**WORK TASK**
Word for word, repeat the data that follows. Do not include the pictures.

[RAW DATA — start]

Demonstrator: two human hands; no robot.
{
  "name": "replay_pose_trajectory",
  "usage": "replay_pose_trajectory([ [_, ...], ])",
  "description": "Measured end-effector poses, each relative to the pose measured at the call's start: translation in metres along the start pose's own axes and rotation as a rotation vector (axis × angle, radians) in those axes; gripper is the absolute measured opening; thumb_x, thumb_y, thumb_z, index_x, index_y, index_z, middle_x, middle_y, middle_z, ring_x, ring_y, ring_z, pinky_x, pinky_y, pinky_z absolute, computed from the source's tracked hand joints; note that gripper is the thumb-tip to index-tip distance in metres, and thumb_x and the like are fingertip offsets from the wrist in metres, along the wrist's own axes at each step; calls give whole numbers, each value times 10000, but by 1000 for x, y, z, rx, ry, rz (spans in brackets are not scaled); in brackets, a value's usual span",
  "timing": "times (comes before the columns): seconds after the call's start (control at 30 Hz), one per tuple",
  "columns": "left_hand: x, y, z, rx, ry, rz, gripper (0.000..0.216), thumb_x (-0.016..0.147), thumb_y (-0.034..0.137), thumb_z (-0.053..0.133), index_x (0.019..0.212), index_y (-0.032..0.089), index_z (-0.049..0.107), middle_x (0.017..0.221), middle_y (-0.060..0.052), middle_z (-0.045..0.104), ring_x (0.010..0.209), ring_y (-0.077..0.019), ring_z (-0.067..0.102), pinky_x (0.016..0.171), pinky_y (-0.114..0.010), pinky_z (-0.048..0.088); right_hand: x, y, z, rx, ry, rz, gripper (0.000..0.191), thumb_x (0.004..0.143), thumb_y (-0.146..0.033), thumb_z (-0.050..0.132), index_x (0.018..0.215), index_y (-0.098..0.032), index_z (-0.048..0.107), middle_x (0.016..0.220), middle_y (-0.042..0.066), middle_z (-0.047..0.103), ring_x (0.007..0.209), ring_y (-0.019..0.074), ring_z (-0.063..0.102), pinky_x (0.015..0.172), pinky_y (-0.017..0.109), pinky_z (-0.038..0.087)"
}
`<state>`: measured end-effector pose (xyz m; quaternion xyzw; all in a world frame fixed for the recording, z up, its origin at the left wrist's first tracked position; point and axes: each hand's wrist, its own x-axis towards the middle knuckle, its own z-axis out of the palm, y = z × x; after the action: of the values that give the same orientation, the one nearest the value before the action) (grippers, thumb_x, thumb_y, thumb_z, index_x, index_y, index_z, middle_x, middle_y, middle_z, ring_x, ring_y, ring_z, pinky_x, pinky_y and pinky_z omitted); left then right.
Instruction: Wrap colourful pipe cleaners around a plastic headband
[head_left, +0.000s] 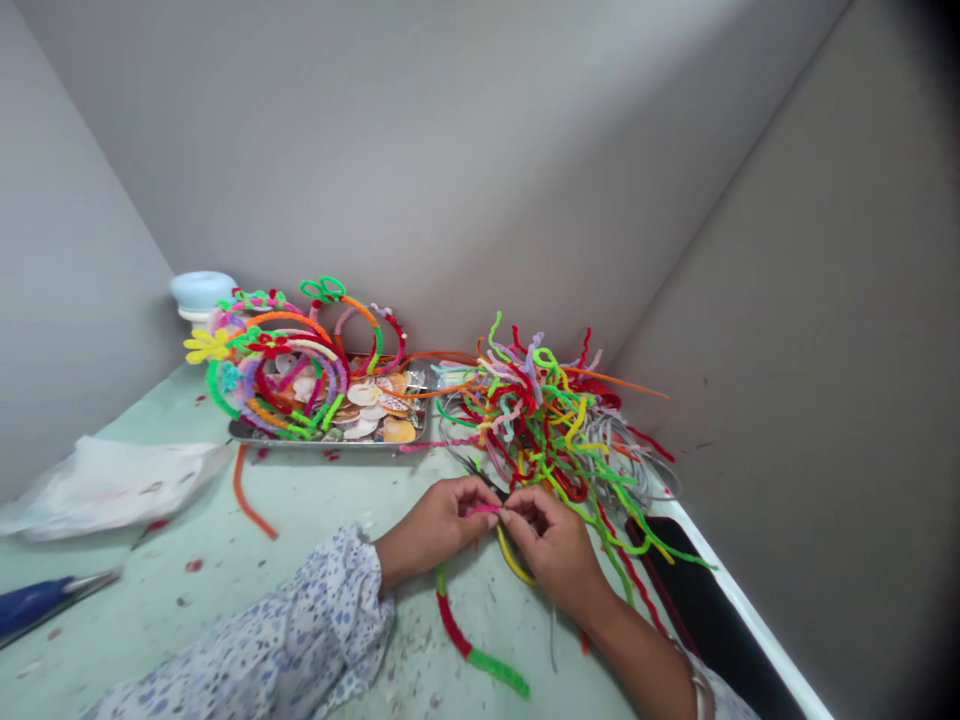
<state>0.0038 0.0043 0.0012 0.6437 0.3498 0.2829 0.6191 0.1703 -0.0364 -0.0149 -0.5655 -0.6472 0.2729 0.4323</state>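
Note:
My left hand (439, 525) and my right hand (553, 545) meet over the pale green table (315, 560), fingertips pinched together on a short pink pipe cleaner (486, 509). A curved headband (480, 640) wrapped in yellow, red and green fuzz runs under my hands and out toward me. Just beyond my fingers lies a tangled heap of colourful pipe cleaners (547, 420) mixed with bare grey headbands (652, 465).
A metal tray (322, 436) at the back holds decorated headbands (277, 365) and round paper pieces. An orange pipe cleaner (247, 500) lies loose, a white plastic bag (105, 480) sits left, blue-handled scissors (45, 598) near the left edge. Grey walls enclose the table.

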Motion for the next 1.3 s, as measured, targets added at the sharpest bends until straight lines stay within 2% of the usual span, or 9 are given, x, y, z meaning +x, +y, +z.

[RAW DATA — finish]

**WRITTEN SOLUTION**
Demonstrator: two human hands; no robot.
{
  "name": "replay_pose_trajectory",
  "usage": "replay_pose_trajectory([ [_, ...], ])",
  "description": "Measured end-effector poses, each relative to the pose measured at the call's start: translation in metres along the start pose's own axes and rotation as a rotation vector (axis × angle, radians) in those axes; gripper is the absolute measured opening; thumb_x, thumb_y, thumb_z, index_x, index_y, index_z, middle_x, middle_y, middle_z, ring_x, ring_y, ring_z, pinky_x, pinky_y, pinky_z absolute, computed from the source's tracked hand joints; note that gripper is the thumb-tip to index-tip distance in metres, and thumb_x and the like are fingertip offsets from the wrist in metres, along the wrist's own axes at each step; calls give whole numbers, each value times 10000, but by 1000 for x, y, z, rx, ry, rz (spans in brackets are not scaled); in brackets, a value's usual span",
  "timing": "times (comes before the columns): seconds after the call's start (control at 30 Hz), one per tuple",
  "columns": "left_hand: x, y, z, rx, ry, rz, gripper (0.000..0.216), thumb_x (-0.016..0.147), thumb_y (-0.034..0.137), thumb_z (-0.053..0.133), index_x (0.019..0.212), index_y (-0.032..0.089), index_z (-0.049..0.107), middle_x (0.017..0.221), middle_y (-0.060..0.052), middle_z (-0.045..0.104), ring_x (0.010..0.209), ring_y (-0.077..0.019), ring_z (-0.067..0.102), pinky_x (0.016..0.171), pinky_y (-0.114..0.010), pinky_z (-0.048..0.088); right_hand: x, y, z, rx, ry, rz, gripper (0.000..0.191), thumb_x (0.004..0.143), thumb_y (-0.146..0.033), thumb_z (-0.050..0.132), index_x (0.018..0.215), index_y (-0.098..0.032), index_z (-0.048..0.107), middle_x (0.016..0.220), middle_y (-0.042..0.066), middle_z (-0.047..0.103), ring_x (0.007..0.209), ring_y (-0.019..0.074), ring_z (-0.063..0.102), pinky_x (0.015..0.172), pinky_y (-0.017..0.109), pinky_z (-0.038..0.087)"
}
`<state>`: measured end-effector pose (xyz m; quaternion xyzw; all in a world frame fixed for the recording, z up, its origin at the left wrist's first tracked position; point and axes: each hand's wrist, its own x-axis towards the middle knuckle, its own z-axis out of the palm, y = z × x; after the action: of the values that give the same orientation, the one nearest the value before the action) (grippers, thumb_x, thumb_y, thumb_z, index_x, index_y, index_z, middle_x, middle_y, middle_z, ring_x, ring_y, ring_z, pinky_x, pinky_y and pinky_z omitted); left then right.
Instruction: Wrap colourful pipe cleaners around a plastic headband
[head_left, +0.000s] 
<state>0.0038 0.0043 0.0012 0.6437 0.3498 0.2829 0.6191 0.1703 -0.0364 -0.0149 -0.5655 -0.6472 0.2729 0.4323</state>
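Note:
My left hand (439, 525) and my right hand (553, 545) meet over the pale green table (315, 560), fingertips pinched together on a short pink pipe cleaner (486, 509). A curved headband (480, 640) wrapped in yellow, red and green fuzz runs under my hands and out toward me. Just beyond my fingers lies a tangled heap of colourful pipe cleaners (547, 420) mixed with bare grey headbands (652, 465).
A metal tray (322, 436) at the back holds decorated headbands (277, 365) and round paper pieces. An orange pipe cleaner (247, 500) lies loose, a white plastic bag (105, 480) sits left, blue-handled scissors (45, 598) near the left edge. Grey walls enclose the table.
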
Motion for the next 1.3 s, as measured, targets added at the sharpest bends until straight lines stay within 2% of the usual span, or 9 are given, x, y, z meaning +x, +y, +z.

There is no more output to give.